Count every line in the data below that includes "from", and give only the result.

BEGIN DATA

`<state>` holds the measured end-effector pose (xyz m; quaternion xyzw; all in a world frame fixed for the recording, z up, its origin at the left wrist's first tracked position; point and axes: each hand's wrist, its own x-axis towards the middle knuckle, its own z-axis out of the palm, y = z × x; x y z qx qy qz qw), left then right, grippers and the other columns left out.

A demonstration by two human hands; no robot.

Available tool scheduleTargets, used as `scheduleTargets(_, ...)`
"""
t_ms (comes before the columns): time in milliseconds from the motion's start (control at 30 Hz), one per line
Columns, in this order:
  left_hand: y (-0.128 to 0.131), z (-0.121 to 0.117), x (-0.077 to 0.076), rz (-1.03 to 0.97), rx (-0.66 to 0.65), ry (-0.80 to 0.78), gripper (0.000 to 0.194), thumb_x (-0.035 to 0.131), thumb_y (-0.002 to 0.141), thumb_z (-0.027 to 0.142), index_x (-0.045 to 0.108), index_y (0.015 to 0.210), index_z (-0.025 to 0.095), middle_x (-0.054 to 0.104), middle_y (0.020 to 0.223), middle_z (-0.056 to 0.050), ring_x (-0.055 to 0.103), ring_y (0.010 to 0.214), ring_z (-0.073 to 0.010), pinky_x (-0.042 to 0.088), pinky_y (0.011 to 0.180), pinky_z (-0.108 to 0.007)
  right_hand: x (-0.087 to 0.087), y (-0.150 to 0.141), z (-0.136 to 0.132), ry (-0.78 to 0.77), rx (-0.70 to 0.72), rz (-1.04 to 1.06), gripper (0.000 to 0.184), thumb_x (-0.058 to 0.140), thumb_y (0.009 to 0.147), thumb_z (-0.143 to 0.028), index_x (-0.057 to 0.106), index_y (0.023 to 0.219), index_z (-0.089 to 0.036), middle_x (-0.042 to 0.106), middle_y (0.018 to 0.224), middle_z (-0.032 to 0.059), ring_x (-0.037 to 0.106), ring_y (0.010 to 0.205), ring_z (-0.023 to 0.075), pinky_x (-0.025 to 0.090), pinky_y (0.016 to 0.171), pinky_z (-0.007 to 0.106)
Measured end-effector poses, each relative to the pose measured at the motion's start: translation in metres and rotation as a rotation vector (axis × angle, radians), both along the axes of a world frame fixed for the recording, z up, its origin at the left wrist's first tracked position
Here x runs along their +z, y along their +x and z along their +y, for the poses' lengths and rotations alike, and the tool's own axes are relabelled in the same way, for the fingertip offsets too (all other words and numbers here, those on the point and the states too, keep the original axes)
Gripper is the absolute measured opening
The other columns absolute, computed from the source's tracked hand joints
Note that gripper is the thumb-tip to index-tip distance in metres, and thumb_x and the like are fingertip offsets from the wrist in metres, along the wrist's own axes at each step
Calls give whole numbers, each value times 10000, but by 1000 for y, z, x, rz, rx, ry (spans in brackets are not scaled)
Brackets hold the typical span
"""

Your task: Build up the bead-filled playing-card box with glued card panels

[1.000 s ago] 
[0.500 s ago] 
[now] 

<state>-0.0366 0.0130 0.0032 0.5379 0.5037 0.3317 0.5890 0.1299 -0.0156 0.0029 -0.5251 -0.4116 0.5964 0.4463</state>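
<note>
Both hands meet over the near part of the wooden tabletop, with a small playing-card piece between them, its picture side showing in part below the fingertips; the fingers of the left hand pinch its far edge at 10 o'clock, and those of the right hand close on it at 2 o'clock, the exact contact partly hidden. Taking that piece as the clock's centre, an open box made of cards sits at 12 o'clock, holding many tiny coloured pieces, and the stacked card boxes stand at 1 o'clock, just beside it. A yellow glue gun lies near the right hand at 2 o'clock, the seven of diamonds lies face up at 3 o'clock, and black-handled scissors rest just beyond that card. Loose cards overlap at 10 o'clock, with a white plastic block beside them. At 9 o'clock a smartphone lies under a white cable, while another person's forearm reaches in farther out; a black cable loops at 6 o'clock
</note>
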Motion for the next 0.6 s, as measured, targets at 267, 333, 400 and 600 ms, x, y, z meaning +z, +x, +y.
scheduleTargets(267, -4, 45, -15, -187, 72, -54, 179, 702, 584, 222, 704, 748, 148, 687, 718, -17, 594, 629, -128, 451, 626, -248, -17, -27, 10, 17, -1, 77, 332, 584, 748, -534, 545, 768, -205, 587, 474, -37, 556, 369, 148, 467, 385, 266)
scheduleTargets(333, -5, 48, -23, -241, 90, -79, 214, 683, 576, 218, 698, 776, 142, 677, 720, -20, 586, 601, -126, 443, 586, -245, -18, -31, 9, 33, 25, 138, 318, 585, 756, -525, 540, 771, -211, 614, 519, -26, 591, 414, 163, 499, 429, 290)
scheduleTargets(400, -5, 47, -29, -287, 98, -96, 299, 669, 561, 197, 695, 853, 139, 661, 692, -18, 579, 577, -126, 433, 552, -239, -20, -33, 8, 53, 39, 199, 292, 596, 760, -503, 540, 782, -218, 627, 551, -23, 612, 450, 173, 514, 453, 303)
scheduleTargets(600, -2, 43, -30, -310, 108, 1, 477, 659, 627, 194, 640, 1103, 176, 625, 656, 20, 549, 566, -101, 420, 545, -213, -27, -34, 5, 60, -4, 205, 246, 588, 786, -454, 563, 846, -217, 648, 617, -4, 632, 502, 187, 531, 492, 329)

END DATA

# WRITTEN SOLUTION:
3